Corn earworms overwinter as pupae in underground cells. Some adults from these pupae begin to emerge as early as late March, others may not appear until August. There are generally four generations each year, however, overlap is great and adult moths that can lay eggs may be present in significant numbers throughout most of the growing season.
Female moths search out green silks on which to lay single eggs. Following hatch, the small larvae often eat the egg shell before beginning to feed on the silk. Corn earworms generally complete their development in 14 to 16 days. Full grown worms leave the ear and pupate in the soil. The new adult will be active in another 10 to 14 days.
A preventive program against corn earworms may begin when 10% of the ears are silked. Repeated sprays at three to five day intervals until 90% of the silks have wilted should give a high percentage or worm-free ears during early and midseason. Control is more difficult late in the season. Even shortening spray intervals may produce only 90% clean ears. Spray solution should be driven deep into the silks. Corn hybrids having a long, tight-fitting shuck appear to suffer less damage than those with loose shucks.
Sap beetles, also known as picnic beetles, are primarily scavenging insects that feed on overripe or damaged fruits and vegetables and other decaying matter. Usually they are attracted to ear tips damaged as a result of corn earworm feeding. However, the beetles may enter undamaged ears anytime from early silk to maturity.
Sap beetles are about 3/16 to 1/4 inch long and brown to black. There may be orange markings on the wing covers. Larvae may be found in some ear tips along with adults.

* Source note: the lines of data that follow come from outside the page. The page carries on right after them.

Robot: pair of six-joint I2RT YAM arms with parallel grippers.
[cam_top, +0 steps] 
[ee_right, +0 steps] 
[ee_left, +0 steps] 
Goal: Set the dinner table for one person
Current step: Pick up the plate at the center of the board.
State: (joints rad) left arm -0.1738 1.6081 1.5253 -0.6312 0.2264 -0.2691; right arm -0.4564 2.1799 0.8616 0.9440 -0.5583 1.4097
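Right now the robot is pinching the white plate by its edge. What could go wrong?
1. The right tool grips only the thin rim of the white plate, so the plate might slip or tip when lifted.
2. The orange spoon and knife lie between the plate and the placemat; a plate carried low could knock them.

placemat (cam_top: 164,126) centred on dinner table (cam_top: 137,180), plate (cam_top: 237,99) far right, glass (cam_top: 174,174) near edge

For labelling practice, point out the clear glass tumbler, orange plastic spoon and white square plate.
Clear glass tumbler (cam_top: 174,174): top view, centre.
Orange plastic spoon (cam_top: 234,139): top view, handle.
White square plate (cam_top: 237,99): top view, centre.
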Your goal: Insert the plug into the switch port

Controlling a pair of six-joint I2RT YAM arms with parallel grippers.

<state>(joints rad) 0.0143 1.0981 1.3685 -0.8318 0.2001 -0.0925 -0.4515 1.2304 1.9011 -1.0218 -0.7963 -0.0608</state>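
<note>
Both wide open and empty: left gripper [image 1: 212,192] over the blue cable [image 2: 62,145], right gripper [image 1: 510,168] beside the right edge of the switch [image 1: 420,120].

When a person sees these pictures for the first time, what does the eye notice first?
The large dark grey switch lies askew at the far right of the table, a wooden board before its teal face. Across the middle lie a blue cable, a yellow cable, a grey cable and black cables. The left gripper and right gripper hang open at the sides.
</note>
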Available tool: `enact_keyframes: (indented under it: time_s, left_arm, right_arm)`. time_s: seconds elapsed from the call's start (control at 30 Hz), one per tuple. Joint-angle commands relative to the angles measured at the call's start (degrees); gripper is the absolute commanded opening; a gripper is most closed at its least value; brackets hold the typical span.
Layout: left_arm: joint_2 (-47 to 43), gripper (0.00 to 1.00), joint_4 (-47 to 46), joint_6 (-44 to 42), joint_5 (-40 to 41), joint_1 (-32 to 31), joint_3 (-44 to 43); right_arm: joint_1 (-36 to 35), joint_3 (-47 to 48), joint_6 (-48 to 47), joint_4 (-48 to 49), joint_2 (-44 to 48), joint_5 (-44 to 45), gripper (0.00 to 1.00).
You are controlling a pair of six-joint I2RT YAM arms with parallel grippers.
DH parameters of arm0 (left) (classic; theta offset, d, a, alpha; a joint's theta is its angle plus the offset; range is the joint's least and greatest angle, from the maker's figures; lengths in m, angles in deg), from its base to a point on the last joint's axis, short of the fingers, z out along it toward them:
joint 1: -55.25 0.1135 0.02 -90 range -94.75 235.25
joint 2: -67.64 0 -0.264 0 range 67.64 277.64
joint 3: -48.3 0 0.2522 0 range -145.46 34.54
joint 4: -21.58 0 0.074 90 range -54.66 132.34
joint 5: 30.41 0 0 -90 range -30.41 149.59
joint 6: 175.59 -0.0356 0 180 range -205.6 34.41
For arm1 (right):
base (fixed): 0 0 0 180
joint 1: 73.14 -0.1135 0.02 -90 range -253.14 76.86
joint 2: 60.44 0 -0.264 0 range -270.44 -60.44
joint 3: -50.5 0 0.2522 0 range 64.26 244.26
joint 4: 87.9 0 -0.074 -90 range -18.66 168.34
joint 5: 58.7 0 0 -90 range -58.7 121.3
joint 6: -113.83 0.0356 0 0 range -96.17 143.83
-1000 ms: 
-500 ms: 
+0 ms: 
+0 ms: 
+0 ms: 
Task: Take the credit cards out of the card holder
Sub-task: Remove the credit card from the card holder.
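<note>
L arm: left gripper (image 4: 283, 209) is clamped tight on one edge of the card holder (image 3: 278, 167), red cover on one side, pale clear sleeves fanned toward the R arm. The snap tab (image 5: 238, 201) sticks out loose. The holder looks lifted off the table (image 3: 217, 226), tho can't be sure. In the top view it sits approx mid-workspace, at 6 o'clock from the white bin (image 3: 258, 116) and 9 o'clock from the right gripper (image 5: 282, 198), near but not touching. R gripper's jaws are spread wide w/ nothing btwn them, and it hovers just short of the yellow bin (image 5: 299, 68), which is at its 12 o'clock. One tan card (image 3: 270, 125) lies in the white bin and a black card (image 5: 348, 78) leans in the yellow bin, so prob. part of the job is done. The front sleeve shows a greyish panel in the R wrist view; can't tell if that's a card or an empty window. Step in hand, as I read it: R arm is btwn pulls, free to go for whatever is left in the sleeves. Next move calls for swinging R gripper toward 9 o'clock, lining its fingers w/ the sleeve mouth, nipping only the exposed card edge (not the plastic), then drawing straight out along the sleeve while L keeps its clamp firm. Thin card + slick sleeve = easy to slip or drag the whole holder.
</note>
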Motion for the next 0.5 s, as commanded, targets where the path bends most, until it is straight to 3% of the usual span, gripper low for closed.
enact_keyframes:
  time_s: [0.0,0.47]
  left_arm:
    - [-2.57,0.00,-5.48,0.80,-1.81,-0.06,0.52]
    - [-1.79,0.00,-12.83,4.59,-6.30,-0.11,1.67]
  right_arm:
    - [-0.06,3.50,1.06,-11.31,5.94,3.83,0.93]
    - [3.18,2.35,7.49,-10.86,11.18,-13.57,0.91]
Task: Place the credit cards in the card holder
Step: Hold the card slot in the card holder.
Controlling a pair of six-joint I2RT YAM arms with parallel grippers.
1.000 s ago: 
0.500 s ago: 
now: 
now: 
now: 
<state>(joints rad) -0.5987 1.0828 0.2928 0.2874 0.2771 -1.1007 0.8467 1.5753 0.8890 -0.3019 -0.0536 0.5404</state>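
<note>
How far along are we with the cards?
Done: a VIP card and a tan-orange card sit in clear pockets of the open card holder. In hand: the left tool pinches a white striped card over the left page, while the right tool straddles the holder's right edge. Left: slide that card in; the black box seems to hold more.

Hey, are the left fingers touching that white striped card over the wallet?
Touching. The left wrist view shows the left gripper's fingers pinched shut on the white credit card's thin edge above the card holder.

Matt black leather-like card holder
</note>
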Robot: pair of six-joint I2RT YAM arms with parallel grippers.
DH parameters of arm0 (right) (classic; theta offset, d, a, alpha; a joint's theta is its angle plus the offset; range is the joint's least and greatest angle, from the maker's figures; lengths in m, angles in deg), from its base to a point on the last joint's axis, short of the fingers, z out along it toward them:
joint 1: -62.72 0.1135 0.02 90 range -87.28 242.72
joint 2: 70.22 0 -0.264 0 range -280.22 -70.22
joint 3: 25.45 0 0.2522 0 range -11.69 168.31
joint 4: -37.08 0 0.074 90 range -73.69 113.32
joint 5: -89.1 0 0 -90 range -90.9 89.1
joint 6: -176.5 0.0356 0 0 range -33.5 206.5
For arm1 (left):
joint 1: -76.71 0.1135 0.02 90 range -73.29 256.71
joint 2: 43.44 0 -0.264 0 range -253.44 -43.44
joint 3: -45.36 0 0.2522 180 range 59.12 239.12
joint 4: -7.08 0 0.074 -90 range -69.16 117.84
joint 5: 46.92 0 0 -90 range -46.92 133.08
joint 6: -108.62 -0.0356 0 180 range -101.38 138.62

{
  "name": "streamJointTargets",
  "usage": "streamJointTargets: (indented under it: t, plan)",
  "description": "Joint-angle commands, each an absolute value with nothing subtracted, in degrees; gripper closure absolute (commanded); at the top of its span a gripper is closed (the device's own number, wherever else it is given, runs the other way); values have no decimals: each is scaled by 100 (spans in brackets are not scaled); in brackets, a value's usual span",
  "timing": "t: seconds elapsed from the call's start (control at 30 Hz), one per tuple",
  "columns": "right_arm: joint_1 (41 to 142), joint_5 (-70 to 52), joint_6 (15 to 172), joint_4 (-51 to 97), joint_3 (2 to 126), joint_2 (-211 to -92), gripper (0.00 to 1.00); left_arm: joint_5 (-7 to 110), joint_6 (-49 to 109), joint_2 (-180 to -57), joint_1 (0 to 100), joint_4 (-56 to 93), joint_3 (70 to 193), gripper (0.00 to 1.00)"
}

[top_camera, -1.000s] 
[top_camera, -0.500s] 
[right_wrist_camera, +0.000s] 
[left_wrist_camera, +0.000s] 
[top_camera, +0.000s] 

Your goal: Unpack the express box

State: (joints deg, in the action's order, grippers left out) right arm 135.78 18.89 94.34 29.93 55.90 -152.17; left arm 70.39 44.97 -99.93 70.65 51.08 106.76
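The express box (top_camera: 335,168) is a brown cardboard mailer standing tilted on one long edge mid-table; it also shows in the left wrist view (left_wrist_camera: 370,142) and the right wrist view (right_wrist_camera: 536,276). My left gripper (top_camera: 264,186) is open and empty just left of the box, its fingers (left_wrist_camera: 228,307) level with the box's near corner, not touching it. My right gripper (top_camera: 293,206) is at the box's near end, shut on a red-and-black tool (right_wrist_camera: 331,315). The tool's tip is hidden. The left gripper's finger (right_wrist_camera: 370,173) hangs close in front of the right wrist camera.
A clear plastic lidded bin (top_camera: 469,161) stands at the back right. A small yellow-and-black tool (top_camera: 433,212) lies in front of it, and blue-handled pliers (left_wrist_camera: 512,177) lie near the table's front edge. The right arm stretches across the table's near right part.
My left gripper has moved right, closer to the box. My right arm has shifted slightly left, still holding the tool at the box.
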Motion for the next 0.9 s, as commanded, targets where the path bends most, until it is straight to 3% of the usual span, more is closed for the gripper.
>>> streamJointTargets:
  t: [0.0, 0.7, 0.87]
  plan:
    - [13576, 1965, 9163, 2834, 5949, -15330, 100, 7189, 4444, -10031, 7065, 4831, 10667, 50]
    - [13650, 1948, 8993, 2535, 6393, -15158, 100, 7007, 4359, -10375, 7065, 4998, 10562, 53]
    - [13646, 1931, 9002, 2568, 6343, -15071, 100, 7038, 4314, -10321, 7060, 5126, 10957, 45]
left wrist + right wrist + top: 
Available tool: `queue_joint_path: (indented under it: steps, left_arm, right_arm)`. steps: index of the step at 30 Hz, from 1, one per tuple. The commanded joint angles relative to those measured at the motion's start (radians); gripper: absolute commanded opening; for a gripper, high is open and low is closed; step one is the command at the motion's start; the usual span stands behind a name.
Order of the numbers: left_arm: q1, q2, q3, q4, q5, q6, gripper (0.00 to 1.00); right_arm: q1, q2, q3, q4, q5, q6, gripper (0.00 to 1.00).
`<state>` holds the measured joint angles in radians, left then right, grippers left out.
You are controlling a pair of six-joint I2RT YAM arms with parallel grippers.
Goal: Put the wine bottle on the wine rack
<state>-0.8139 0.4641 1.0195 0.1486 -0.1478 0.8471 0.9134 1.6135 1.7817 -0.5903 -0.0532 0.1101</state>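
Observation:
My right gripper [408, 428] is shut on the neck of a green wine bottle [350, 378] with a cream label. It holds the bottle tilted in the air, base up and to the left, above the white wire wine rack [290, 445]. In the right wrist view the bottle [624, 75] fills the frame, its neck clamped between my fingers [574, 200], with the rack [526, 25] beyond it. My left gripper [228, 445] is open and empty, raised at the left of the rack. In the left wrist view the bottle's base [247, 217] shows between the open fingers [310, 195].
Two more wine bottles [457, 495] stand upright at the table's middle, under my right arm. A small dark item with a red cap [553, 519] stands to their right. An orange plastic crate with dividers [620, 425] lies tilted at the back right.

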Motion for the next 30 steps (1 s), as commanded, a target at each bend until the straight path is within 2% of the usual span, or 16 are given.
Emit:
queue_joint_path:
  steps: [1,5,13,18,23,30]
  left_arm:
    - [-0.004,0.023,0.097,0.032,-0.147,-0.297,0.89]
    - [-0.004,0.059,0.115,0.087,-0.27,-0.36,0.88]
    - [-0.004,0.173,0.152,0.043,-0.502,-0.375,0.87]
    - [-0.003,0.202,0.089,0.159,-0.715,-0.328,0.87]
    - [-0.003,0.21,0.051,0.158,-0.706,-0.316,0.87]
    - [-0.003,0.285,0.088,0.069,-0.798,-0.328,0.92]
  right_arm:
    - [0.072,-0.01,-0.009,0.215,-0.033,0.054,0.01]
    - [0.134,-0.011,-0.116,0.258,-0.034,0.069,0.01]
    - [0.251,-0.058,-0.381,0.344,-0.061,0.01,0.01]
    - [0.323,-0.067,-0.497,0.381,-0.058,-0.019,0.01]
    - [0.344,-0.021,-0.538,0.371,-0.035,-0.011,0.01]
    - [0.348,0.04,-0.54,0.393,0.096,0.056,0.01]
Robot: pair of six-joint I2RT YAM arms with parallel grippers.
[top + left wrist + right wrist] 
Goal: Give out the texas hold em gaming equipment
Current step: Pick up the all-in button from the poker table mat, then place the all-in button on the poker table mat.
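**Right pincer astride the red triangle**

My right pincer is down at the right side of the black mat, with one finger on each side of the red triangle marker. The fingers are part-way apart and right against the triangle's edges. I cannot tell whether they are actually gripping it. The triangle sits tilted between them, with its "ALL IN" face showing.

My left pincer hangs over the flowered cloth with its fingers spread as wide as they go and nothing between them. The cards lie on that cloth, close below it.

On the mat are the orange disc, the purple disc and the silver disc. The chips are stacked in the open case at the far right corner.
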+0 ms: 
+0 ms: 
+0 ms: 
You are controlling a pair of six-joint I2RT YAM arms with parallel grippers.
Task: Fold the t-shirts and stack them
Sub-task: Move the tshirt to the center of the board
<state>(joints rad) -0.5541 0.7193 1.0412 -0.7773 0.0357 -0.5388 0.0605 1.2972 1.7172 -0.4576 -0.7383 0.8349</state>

These pests are difficult to control because even if large numbers are killed, more are likely to come in from untreated areas. Since these insects are scavengers, anything that can be done to prevent or eliminate overripe, insect- or disease-damaged fruits and vegetables will be helpful. Insecticides used to control corn earworms should be a relatively good job of reducing sap beetle problems.
Silk Clipping Insects
Rootworm beetles and Japanese beetles (pictured left) feed on corn silks. When numerous, their feeding activity can keep silks clipped very short. The results may be reduced pollination and kernel set. Sprays directed at silks to control earworms should reduce silk clipping damage also.
Typically, it requires at least two Japanese beetles or five corn rootworm beetles feeding on the silks before maiximum pollen shed before any pollination interference occurs. Sprays for corn earworm usually provide adequate control of silk clipping insects.
Corn Leaf Aphids
Corn leaf aphids are a common sight in corn in the commonwealth. These are pear-shaped soft-bodied insects. They vary from blue-green to gray and have piercing sucking mouthparts. Feeding by colonies of aphids can cause leaf discoloration, stunting, or wilting. They occur in the curl of leaves, whorl, or unemerged tassels. Aphids secrete a sugary substance known as "honeydew" which promotes the growth of black mold. Heaving infestations usually are limited to late-planted corn. Although these aphids are fairly common, generally no control action is necessary.
CAUTION! Pesticide recommendations in this publication are registered for use in Kentucky, USA ONLY! The use of some products may not be legal in your state or country. Please check with your local county agent or regulatory official before using any pesticide mentioned in this publication.
Of course, ALWAYS READ AND FOLLOW LABEL DIRECTIONS FOR SAFE USE OF ANY PESTICIDE!